First two times up, called third strike. Third time up, a walk. Last time up, a swinging strikeout.
Next game, 1 for 3 with a walk, then 0 for 4 with a walk and strikeout, then 2 for 5 (1K), then another 0 for 4 with 3 K's (1 swinging, 2 looking), but also an outfield assist and a double play to his credit.
And then the next game, perhaps because of the 3 strikeouts, he sat and Randy Winn with his sub-.300 OBP hit leadoff. Lewis did have a pinch hit double to raise his OBP to .463.
Over the next three games at leadoff, 1 for 12, 7 strikeouts, 1 walk.
He finished April at .299/.420/.403, with 27 k's in 67 at bats and a k/bb ratio of 2.45. That's not quite Jose Hernandez (or Alfonso Soriano) numbers, but it's pretty bad, especially for someone with a slugging percentage lower than his on base percent.
To that point, his leadoff numbers were 4 hits in 31 at bats (3 singles and a double) with 4 walks and 15 strikeouts, 4 runs scored and 0 rbi.
For May hitting some leadoff and then primarily 6th or 7th as the article points out, Lewis was .258/.340/.438, but still striking out more than twice as many times as walking, 21 k's, 10 walks.
He did pretty much nothing with his limited playing time in June, a Bochian self-fulfilling prophecy, recording a .167/.186/.262 month. 11 more K's to go with only 1 walk. His OBP declined steadily, as there was only one day in June when his OBP was higher than the day before.
So, could he have helped the Giants? It's hard to say if more playing time would have netted better results than he got in June, but other than April and August, he has had a pretty poor season.
I want to be a Freddie Lewis believer, but looking more into the numbers it looks to me like he kind of fumbled the opportunity he was given with a sub-par May while playing regularly, though being bounced around in the lineup probably didn't help any.

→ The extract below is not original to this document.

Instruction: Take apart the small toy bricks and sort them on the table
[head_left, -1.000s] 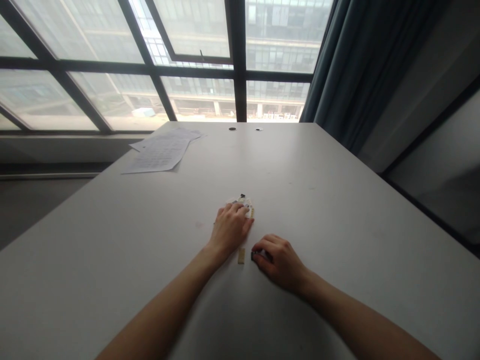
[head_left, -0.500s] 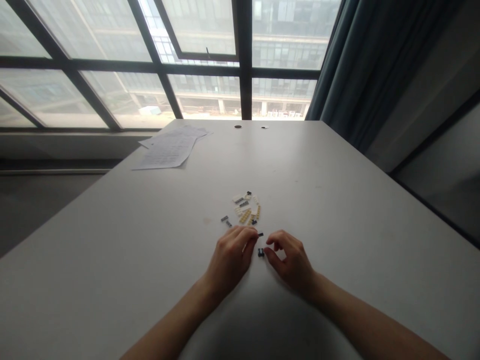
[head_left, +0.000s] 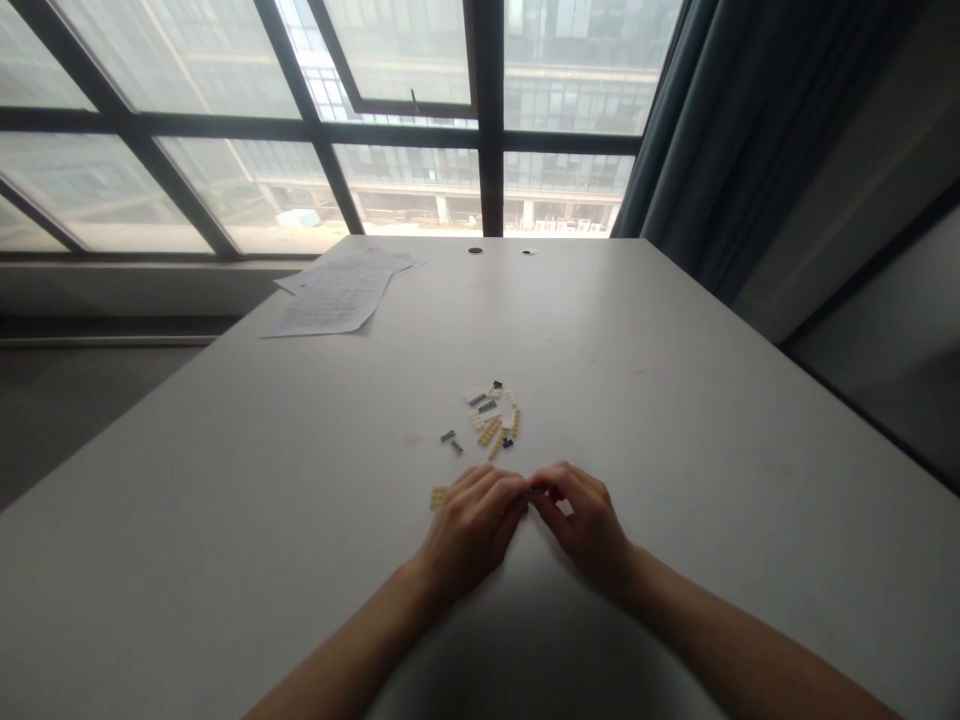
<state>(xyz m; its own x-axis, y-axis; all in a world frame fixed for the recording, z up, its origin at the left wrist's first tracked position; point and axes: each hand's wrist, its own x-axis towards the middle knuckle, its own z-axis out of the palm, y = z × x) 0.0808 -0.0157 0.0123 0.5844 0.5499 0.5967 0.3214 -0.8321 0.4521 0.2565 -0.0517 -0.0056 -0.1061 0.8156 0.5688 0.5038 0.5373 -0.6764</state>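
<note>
My left hand [head_left: 480, 515] is closed, its fingertips pressed together around small dark building bricks that its fingers mostly hide. My right hand [head_left: 583, 508] meets it fingertip to fingertip, thumb and index finger pinching a dark building brick [head_left: 536, 489] of which only a sliver shows. How the dark pieces fit together between the hands cannot be seen. Beside the left hand, partly covered by it, lies a yellow building plate [head_left: 438, 496]. Just beyond the fingers rests a tan narrow brick [head_left: 496, 444].
Farther out lies a loose cluster of white, tan and grey bricks [head_left: 490, 430], with two grey pieces [head_left: 448, 436] to its left. Printed sheets [head_left: 330, 303] lie at the far left of the white table [head_left: 675, 420]. Windows and a dark curtain [head_left: 697, 140] stand beyond.
My left hand has moved slightly right and down, bringing its dark brick to the right fingertips. The dark block on the table is now covered by the fingers. The yellow plate has come into view.
</note>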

By contrast, the three players Sheehan pillories have been converting those opportunities at rates between 14 and 21%. Perhaps most disconcerting to his manager has been his inability to bring in runners from third. Nearly 30% of his opportunities have been with runners on third (38 out of 133) but only 10 of these (26%) have scored. The other three have only had 76 such opportunities (2X in 2.1X the PA) but have brought 30 (40%) home. As the article and the commenters acknowledge, you can't score if you don't get on base. But it's also true that it does no good to get on base if you can't maneuver those last 90'.
What an indictment.
With history as a predictor of the future... My prediction for next year. They will sign Uribe to a multi-year deal - similar to the Winn blip. They will keep Molina to groom Posey and then give Molina most of the at bats when Posey has a bad week. They will sign another Renteria type to a multi year deal - oh wait Sanchez will end up being that guy...
Time to clean house and get a 30 year old with some basic math skills...
Debating whether or not to play Fred L is indictment enough of Sabean. Bochy was given a pile of turds to rearrange. A team with no power, no avg, no OBP. How this collection of players devoid of any offensive skills all ended up on 1 team is staggering.
Never seen anything like it outside of an expansion team.